États-Unis : Traqué par la honte d’un bracelet électronique, un jeune étudiant haïtien met fin à ses jours

 Pierre Damas Bel, un jeune ressortissant haïtien prometteur installé aux États-Unis, s’est donné la mort ,le lundi 31 août 2026. Dépouillé de son Statut de protection temporaire (TPS) et contraint de porter un bracelet électronique GPS imposé par le Département de la Sécurité intérieure (DHS), l’étudiant n’a pas supporté l’opprobre et l’isolement social générés par cette mesure.

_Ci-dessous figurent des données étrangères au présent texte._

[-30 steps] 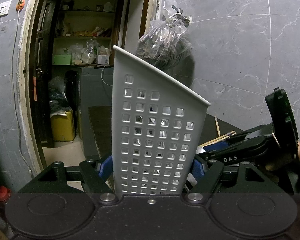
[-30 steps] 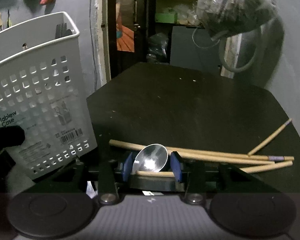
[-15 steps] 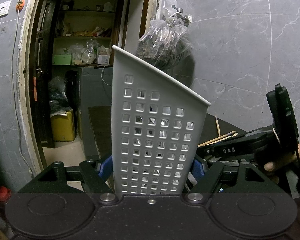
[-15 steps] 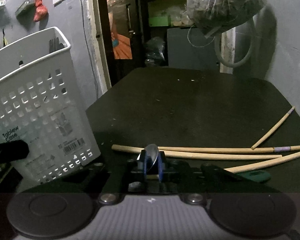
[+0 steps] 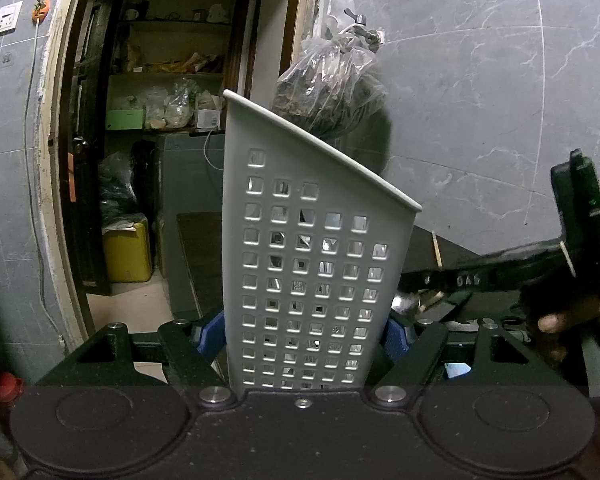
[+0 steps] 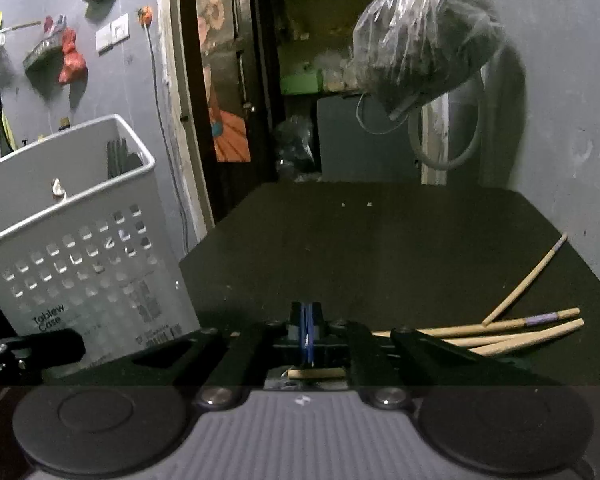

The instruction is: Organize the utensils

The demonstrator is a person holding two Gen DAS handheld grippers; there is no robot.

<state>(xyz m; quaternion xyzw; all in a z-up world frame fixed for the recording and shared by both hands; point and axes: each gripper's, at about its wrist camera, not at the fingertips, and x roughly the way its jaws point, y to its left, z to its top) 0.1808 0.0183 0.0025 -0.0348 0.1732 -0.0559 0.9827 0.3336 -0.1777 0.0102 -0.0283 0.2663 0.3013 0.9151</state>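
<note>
Dark utensils in caddy (image 6: 80, 248) (perforated)

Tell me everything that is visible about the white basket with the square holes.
The white basket looks like plastic, with rows of square holes in its walls, a rolled rim and a printed label reading "Tablew Case". It stands tilted beside the dark table. The left gripper clamps its lower part between blue-padded jaws. Dark utensils stick up inside.
</note>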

​Rien ne prédestinait pourtant ce jeune homme à un tel destin. Élève modèle et appliqué, Pierre Damas Bel avait terminé ses études secondaires avec mention. Anime par une vocation profonde d’engagement, il s’était illustré au sein du programme de formation des officiers de réserve (ROTC) et nourrissait le rêve d’intégrer un jour l’armée américaine. Il poursuivait depuis son cursus universitaire à la prestigieuse Wright State University.

​Le basculement s’est opéré à la fin du mois de juillet 2026. Convoqué par les services de l’Immigration and Customs Enforcement (ICE), le jeune homme s’est vu imposer la pose d’un bracelet électronique à la cheville, marquant le début d’une lente descente aux enfers psychologique.

​« Je suis venu dans ce pays pour poursuivre mes études, je ne suis pas venu pour commettre un crime ou faire du mal à qui que ce soit. Et pourtant, me voilà à marcher dans les rues des États-Unis avec un bracelet électronique à la jambe, rongé par un sentiment de honte et d’humiliation que je n’aurais jamais imaginé ressentir. »Pierre Damas Bel, sur son compte Instagram le 30 juillet 2026.

​Intervenant ce mardi 1er septembre sur les ondes de la station haïtienne Panel Magik, Viles Dorsainvil, représentant du Haitian Community Help and Support Center de Springfield, a relayé le témoignage poignant du père de la victime, Pierre Ronald Bel.

​Le matin du 31 août, peu après avoir quitté le domicile familial, Pierre Damas Bel a contacté son père une dernière fois pour exprimer sa souffrance persistante depuis l’imposition du bracelet. « Son père lui a répondu : « Je suis désolé, mon fils. On en reparlera quand tu rentreras de l’école. » C’est arrivé peu après cet appel », a confié Viles Dorsainvil avec une vive émotion.

​Ce drame remet en lumière le coût psychologique et humain dévastateur des méthodes de surveillance électronique appliquées indistinctement aux demandeurs d’asile et aux étudiants étrangers privés de statut légal aux États-Unis.